There are two ways to release a lock:

1. The task is complete. The client displays release

When the task is complete, Client1 displays a directive calling to delete the node Lock1.2. During the task execution, the client crashes

Client1 that has acquired the lock will be disconnected from the Zookeeper server if Duang crashes during the task execution. Depending on the nature of the temporary node, the associated node Lock1 is automatically deleted.

Because Client2 is always listening for Lock1’s presence status, Client2 is notified immediately when Lock1 is removed. In this case, Client2 queries all nodes under ParentLock to check whether Lock2 is the smallest node. If it is minimum, Client2 logically acquires the lock.Similarly, if Client2 also deletes Lock2 because of task completion or node crash, Client3 will be notified.Eventually, Client3 succeeds in obtaining the lock.

Curator

In the Apache open source framework Apache Exhibit, contains the implementation of the Zookeeper distributed lock. Github.com/apache/cura…

It is also simple to use, as follows:We looked at the next still silky, I will not analyze the source code, interested can see my colleague’s blogExhibit ZK distributed lock implementation principle 。

conclusion

Zookeeper is designed for distributed coordination, strong consistency, and robust locks. If you can’t get the lock, just add a listener and you don’t need to poll all the time. Disadvantages: In the high request high concurrency, the system crazy lock release lock, finally ZK can not bear so much pressure may have the risk of downtime.

Zk lock performance is lower than Redis lock performance. Each write request can only be made to the leader, and the leader will broadcast the write request to all flowers. If all flowers are successful, the write request will be submitted to the leader. In fact, this process is equivalent to a 2PC process. When locking, it is a write request. When there are many write requests, ZK will have a lot of pressure, and finally the server will respond slowly.

Redis locks are simple to implement, simple to understand logic, good performance, and can support high concurrency lock acquisition and release operations.
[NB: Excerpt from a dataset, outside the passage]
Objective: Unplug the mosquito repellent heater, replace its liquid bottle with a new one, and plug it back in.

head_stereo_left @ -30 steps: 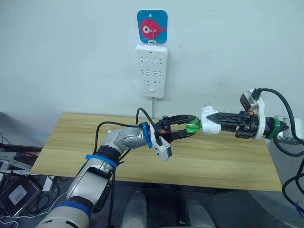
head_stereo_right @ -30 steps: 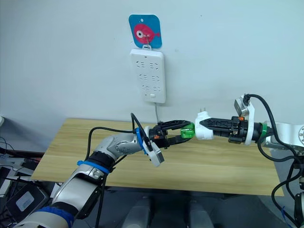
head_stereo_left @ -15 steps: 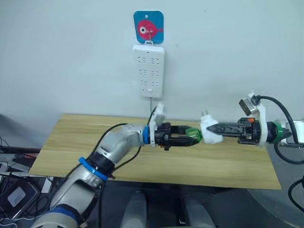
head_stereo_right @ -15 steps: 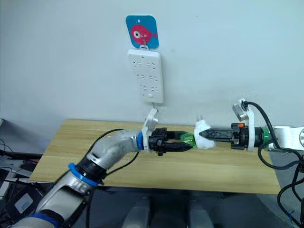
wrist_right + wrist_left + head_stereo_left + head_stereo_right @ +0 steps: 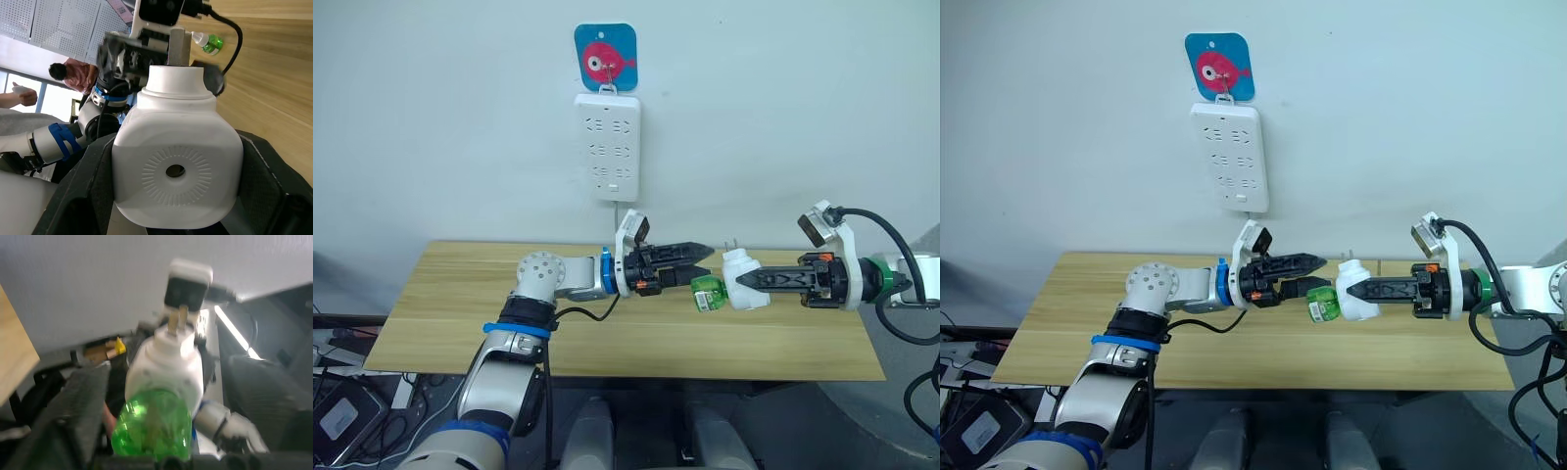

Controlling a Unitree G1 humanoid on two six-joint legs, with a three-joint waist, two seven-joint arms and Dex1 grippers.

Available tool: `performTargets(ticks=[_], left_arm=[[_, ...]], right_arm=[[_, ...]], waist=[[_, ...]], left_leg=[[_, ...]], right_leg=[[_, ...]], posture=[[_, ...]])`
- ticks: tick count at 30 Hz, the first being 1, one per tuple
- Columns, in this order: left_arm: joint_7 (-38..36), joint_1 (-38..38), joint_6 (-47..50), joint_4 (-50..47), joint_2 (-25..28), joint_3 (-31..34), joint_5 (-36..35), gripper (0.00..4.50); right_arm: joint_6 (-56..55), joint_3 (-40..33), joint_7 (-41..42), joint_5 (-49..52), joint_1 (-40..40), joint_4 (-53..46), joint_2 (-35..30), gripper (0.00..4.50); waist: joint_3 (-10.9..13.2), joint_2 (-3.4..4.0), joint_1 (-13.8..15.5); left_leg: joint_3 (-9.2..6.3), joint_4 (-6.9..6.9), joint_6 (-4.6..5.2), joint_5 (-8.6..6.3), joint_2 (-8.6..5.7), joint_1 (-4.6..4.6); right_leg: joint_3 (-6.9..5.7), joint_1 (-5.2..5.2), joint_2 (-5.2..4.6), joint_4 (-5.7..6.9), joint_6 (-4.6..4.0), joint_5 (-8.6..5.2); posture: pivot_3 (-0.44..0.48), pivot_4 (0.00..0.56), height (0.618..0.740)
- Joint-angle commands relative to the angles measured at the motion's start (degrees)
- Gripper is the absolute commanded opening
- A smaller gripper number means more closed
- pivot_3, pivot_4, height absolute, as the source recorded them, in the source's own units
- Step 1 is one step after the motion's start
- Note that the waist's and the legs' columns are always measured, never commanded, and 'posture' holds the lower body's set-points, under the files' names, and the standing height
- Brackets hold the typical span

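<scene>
We are holding the mosquito repellent heater (image 5: 745, 277) in mid-air above the wooden worktop (image 5: 460, 313), with the jaws of our right gripper (image 5: 751, 280) pinching its white body from both sides. Its 2 metal prongs (image 5: 729, 244) are pointing up toward the wall, and its green bottle (image 5: 708, 292) is sticking out of the end that faces our left arm, tilting slightly down.

Our left gripper (image 5: 698, 262) is hovering just beside that bottle, its jaws spread (1 finger above, 1 below) and apart from the bottle's end; in the left wrist view the bottle is sitting between the 2 dark fingers (image 5: 73, 416), but we cannot tell whether either one is touching it.

On the wall behind, the white power strip (image 5: 607, 145) is hanging under a blue card with a pink fish (image 5: 606, 58), its cable dropping behind the worktop. In the right wrist view a second small green bottle (image 5: 209, 43) with a white cap is lying on the worktop.
</scene>
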Motion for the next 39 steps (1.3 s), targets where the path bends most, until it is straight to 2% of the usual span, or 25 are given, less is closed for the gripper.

Disadvantages: Redis is prone to single point of failure, cluster deployment, not strongly consistent, locking is not robust; The expiration time of key is not clear and can only be adjusted according to the actual situation. You have to constantly try to acquire the lock yourself and compare performance.

Finally, both Redis and ZooKeeper should meet the characteristics of distributed locking:

  • Reentrant (threads that have acquired locks do not need to acquire them again during execution)
  • If an exception or timeout occurs, the system is automatically deleted to avoid deadlock
  • Mutually exclusive, only one client can hold the lock
  • High performance, high availability and fault tolerance mechanism in distributed environment

Each has its own merits, specific business scenarios specific use.